§ **Exercise aim**
When you reach the line that contains "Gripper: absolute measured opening" in the data below, start reproducing lines exactly, and stop after the line that contains "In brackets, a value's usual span".

Collection entries:
>>>

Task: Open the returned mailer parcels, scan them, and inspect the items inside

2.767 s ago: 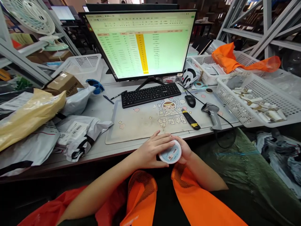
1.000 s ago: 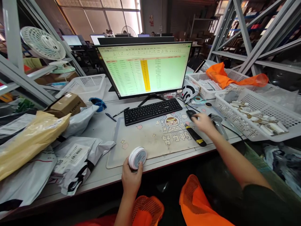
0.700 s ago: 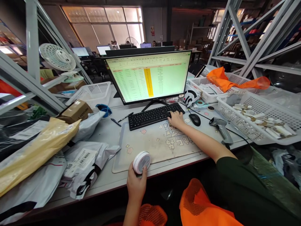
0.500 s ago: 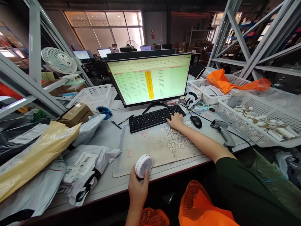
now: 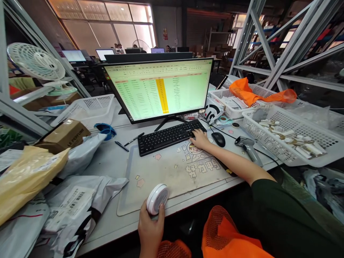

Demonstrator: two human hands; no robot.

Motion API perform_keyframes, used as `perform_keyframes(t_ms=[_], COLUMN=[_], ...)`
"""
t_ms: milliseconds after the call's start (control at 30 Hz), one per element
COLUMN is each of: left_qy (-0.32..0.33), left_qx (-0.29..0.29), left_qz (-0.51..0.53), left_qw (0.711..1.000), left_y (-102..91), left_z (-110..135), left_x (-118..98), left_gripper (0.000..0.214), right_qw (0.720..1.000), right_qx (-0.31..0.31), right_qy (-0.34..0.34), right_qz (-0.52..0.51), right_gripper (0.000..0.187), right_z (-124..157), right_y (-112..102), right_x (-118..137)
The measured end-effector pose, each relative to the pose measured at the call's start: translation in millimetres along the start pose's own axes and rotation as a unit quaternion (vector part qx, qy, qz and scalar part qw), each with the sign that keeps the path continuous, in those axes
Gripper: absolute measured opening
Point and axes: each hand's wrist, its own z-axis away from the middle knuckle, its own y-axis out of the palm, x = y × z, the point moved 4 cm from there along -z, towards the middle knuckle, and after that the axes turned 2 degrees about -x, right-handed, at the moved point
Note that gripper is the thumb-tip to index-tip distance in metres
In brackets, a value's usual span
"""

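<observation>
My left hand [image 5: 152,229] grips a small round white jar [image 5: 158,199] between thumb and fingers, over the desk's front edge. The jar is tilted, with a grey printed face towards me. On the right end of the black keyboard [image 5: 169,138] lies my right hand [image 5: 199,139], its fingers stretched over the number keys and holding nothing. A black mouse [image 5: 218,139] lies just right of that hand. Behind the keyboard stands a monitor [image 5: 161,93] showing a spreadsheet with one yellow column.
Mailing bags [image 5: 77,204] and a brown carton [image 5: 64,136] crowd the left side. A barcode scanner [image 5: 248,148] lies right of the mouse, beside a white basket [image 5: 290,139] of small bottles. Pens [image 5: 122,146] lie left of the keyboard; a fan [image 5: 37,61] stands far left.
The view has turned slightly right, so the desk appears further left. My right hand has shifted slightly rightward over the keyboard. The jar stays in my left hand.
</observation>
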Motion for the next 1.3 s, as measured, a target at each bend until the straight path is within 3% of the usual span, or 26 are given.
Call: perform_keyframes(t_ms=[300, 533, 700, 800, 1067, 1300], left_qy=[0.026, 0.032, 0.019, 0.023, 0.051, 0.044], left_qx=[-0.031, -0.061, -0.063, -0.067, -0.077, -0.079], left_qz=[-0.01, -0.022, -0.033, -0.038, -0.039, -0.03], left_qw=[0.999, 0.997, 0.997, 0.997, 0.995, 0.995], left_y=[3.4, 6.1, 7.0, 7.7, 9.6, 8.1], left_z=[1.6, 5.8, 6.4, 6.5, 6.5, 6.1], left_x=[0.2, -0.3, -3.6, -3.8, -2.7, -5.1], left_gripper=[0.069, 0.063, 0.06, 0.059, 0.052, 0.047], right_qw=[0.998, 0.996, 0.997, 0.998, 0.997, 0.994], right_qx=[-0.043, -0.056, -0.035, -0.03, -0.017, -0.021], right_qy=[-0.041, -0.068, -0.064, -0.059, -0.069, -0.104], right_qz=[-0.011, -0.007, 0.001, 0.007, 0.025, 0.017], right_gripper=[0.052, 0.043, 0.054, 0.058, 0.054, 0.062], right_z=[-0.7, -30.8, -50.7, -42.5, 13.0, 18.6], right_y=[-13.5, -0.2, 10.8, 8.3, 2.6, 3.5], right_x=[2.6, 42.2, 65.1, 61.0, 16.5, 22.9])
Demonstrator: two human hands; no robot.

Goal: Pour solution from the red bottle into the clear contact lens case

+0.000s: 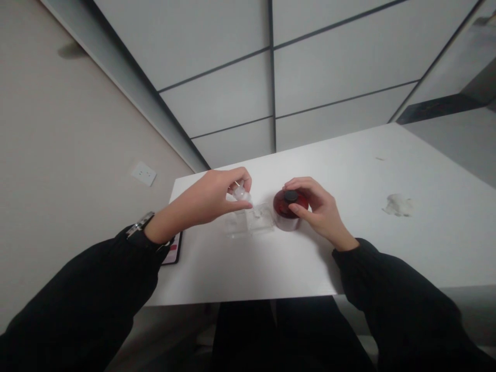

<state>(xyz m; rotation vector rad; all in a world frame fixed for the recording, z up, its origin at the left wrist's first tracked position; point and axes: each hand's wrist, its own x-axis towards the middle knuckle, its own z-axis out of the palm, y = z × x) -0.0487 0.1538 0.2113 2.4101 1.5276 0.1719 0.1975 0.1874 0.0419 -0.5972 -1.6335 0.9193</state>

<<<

§ **Answer to the exercise**
Gripper: absolute measured opening
Point and axes: each hand's wrist, its own z-axis away from the middle knuckle, its own y-axis out of the palm, x = y × z, the point moved 4 cm from there along -z, towards the middle knuckle, and after that the axes turned 2 degrees about -x, right-handed, at the moved point
Note that gripper is the thumb-tip to index-tip distance in metres
In brackets, a value's usual span

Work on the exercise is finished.